If given my choice of a fillet-brazed Ritchey, a Steve Potts, Cunningham or (fill in other bike), I'd take a vintage Klein.

Penguin


----------



## Lloyd395 (Dec 14, 2004)

I'm a bit shocked about the enthusiasm regarding Klein these days! 
Didn't think there was that much interest. Nice to see there is though!


----------



## jasonwa2 (Oct 28, 2004)

Carsten said:


> it's the 2" down tube with welded-on cable inlets and outlets further up. the Attitude down tube is 1 7/8" thick and has dimpled inlets and the outlets close to the bb shell. but don't tell Fred
> 
> Carsten


Carsten,No disrespect meant in that other thread. I am just now reading this thread. I respect you and i think you know more about kleins than i do. I respect everything you say. But no, It's a 1 7/8 inch adroit downtube and the attitude is 1 3/4. maybe that is what written documentation is reciting but these are closer to the actual measurements.
Thankyou!! for pointing out the difference on the inlets/outlets, i hadn't noticed that before.


----------



## Guest (Feb 13, 2007)

jasonwa2 said:


> Carsten,No disrespect meant in that other thread. I am just now reading this thread. I respect you and i think you know more about kleins than i do. I respect everything you say. But no, It's a 1 7/8 inch adroit downtube and the attitude is 1 3/4. maybe that is what written documentation is reciting but these are closer to the actual measurements.
> Thankyou!! for pointing out the difference on the inlets/outlets, i hadn't noticed that before.

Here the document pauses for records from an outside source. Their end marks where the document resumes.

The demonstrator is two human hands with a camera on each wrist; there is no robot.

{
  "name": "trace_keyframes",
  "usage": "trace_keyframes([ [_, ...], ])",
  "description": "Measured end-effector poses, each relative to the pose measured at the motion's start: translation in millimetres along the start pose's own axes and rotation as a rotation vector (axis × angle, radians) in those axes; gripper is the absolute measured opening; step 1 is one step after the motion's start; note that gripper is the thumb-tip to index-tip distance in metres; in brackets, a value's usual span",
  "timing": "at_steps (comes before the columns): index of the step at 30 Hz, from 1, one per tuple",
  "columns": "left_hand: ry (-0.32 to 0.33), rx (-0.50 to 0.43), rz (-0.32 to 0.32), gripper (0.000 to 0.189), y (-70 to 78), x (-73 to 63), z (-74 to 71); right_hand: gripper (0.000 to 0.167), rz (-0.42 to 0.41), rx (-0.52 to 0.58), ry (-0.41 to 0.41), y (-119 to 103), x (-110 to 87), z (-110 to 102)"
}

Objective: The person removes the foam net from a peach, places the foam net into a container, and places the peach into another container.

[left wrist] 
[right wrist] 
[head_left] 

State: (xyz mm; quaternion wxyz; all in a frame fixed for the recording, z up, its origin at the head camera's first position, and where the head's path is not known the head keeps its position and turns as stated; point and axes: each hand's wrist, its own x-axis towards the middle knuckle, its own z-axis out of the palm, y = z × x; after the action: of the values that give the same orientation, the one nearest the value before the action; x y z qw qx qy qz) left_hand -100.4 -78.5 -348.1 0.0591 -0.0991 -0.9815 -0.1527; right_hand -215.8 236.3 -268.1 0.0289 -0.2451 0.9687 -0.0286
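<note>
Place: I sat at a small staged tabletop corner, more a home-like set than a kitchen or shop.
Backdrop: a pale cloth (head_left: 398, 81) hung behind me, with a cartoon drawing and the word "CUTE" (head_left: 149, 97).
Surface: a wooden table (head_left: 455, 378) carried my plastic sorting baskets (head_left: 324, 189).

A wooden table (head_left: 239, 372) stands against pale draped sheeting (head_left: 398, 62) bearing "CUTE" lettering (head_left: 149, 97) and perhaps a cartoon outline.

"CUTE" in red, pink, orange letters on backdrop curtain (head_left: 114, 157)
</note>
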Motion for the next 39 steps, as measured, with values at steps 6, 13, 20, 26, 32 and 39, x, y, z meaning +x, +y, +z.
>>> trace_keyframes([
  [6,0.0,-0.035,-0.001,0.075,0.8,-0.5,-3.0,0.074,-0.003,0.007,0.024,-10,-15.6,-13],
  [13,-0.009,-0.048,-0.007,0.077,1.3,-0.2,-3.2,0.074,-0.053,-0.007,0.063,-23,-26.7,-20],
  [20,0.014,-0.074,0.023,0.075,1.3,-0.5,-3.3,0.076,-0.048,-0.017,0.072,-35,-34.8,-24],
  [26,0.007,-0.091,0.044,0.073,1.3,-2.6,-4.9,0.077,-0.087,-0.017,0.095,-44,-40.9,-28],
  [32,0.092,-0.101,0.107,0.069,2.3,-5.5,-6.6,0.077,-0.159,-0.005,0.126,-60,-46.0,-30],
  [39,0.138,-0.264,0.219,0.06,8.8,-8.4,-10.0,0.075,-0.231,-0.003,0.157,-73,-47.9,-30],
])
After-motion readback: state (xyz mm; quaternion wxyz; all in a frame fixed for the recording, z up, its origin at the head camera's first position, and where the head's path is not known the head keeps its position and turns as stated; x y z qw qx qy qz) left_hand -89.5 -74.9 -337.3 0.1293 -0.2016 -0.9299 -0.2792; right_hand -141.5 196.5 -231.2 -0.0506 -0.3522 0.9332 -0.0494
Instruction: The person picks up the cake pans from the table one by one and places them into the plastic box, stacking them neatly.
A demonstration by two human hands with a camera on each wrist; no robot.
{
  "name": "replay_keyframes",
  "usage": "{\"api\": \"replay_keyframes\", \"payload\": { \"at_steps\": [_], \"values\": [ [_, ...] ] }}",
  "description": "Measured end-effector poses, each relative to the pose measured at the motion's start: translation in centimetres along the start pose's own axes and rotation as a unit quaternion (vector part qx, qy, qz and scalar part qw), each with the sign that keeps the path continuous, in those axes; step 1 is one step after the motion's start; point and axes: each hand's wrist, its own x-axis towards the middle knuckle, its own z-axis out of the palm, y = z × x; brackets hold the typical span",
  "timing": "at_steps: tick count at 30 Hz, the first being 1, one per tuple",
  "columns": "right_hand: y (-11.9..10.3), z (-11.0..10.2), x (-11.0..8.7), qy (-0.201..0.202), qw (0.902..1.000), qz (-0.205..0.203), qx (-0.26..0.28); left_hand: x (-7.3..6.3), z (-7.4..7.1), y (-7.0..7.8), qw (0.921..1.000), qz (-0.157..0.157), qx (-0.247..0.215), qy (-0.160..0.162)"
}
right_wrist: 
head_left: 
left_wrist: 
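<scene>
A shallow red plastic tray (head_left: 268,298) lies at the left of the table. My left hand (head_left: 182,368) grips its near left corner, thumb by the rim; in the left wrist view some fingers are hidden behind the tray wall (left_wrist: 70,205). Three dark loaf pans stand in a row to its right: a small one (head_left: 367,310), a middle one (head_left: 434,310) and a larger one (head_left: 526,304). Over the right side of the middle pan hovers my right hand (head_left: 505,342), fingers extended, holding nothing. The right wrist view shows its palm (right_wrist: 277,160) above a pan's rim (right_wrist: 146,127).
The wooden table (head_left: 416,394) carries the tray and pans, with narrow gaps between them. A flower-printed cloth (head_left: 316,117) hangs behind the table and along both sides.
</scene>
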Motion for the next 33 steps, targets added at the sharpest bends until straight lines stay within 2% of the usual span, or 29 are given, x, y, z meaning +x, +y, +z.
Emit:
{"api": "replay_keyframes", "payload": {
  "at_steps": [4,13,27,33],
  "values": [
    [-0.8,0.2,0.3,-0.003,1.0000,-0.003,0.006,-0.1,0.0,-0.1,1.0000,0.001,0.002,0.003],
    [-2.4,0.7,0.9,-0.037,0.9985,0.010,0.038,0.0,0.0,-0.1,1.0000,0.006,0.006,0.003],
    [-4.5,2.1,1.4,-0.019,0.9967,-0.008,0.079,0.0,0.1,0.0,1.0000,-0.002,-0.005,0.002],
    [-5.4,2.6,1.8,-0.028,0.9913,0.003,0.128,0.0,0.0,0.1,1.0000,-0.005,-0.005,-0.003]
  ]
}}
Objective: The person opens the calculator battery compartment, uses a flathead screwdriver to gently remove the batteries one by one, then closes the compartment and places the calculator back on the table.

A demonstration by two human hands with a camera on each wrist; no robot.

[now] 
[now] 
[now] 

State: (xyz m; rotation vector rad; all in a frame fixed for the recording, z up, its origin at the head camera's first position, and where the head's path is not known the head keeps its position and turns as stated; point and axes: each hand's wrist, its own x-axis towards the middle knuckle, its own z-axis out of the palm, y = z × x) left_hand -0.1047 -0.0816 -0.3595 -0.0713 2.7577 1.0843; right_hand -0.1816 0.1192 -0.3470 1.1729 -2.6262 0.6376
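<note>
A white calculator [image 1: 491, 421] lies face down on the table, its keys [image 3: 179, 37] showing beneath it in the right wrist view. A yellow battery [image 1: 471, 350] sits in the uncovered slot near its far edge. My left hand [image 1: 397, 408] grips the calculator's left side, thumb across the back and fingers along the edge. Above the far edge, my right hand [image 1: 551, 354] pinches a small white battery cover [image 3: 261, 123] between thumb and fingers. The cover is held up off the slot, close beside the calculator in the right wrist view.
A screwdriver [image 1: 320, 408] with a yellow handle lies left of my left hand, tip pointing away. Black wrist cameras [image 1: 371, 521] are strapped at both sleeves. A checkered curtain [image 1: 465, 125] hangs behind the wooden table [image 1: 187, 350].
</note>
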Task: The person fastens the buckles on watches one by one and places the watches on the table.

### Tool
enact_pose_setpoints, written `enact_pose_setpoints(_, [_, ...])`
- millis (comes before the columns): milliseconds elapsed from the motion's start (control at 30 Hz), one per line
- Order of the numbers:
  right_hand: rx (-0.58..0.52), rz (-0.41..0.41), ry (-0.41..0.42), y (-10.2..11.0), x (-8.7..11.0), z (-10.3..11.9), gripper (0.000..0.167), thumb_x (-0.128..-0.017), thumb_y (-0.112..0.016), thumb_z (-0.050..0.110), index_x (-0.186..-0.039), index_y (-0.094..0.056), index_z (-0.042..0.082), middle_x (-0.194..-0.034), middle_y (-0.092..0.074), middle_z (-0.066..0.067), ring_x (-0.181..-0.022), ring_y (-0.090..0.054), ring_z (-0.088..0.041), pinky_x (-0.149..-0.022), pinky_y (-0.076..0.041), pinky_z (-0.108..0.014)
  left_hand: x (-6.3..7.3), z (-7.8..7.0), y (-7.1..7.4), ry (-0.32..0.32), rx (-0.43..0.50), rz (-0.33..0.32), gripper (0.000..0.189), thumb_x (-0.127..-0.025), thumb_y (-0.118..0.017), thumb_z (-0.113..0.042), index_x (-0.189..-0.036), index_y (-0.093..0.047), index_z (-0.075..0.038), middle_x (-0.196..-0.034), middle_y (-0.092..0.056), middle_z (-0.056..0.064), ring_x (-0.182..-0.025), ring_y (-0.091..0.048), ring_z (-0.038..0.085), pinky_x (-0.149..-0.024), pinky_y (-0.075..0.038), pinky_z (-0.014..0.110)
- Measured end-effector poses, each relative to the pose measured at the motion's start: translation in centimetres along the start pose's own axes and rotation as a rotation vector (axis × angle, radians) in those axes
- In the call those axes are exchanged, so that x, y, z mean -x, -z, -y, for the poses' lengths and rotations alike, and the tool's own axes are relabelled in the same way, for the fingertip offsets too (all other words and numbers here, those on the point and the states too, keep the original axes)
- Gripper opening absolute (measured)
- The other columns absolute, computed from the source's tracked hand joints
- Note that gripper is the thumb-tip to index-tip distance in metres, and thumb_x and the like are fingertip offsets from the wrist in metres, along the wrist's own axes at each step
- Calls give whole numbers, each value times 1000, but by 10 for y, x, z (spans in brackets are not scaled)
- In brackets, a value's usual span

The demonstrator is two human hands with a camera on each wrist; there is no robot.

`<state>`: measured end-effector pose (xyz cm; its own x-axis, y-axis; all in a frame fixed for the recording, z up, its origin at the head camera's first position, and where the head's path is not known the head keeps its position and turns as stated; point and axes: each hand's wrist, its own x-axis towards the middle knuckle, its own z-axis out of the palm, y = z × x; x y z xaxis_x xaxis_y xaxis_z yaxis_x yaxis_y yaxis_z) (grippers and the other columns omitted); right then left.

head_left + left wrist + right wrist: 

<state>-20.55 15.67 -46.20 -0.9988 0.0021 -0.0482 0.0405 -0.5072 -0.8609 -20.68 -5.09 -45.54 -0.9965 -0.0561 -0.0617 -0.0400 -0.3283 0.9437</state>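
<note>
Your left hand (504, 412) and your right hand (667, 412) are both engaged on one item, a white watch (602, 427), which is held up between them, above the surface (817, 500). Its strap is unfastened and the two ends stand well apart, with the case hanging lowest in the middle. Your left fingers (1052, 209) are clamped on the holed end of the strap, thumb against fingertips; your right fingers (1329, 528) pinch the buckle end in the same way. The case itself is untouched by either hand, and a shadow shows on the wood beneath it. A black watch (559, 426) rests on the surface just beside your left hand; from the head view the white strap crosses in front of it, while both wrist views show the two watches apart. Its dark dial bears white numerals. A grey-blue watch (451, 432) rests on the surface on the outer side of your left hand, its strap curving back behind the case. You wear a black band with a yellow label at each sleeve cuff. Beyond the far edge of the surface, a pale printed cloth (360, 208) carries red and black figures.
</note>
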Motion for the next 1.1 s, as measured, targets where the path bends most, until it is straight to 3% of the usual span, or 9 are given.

hmm, not that it matters much but according to my calipers the diameter of the Adroit DT is 51-52mm, MC2 Attitude and Pulse 48mm, Rascal (and thus 1992 and older MC1 Attitudes), Pinnacle, Fervor 42mm. 1" is 25.4mm thus that's 2" for the Adroit, a tad more than 1 7/8" for the 'tude and something like 1 2/3" for the others, isn't it?

Carsten


----------



## jasonwa2 (Oct 28, 2004)

> pinguwin said:
> 
> 
> > The 1990 Attitude is my choice as the ultimate bike. I know that the forks on these weren't as durable as later models but that model rode better than any other before or since, IMHO, of course.


I would have to agree with you at this very moment.
My 90 attitude full rigid is my fastest bike. It's also my ugliest.
It was a repaint. I bought the bike for its 120mm stem only and didnt care what was going to happen to it. I had been looking for that stem for years.Years!
but the bike ran so good, i couldnt rape it from its stem.
It's just flat awesome!I It could be the gearing,wheels,tires,pressure though so i am experimenting.


----------



## jasonwa2 (Oct 28, 2004)

Carsten said:


> hmm, not that it matters much but according to my calipers the diameter of the Adroit DT is 51-52mm, MC2 Attitude and Pulse 48mm, Rascal (and thus 1992 and older MC1 Attitudes), Pinnacle, Fervor 42mm. 1" is 25.4mm thus that's 2" for the Adroit, a tad more than 1 7/8" for the 'tude and something like 1 2/3" for the others, isn't it?
> 
> Carsten


No adroit has a 2 inch down tube. they barely have a 1 7/8.
the measurement is even shy of 1 7/8.
The measurement leans less than 1 7/8, not more than 1 7/8.

the big 'tudes(93-96) downtubes were 1 3/4 and the smaller 'tudes(90-92) were 1 5/8.


----------



## alohachiimoku (Apr 7, 2006)

ok, I just measured mine. 50.8mm which is exact 2''.


----------



## pinguwin (Aug 20, 2004)

I'm going to agree with those folks that say the Adroits had a 2" downtube. 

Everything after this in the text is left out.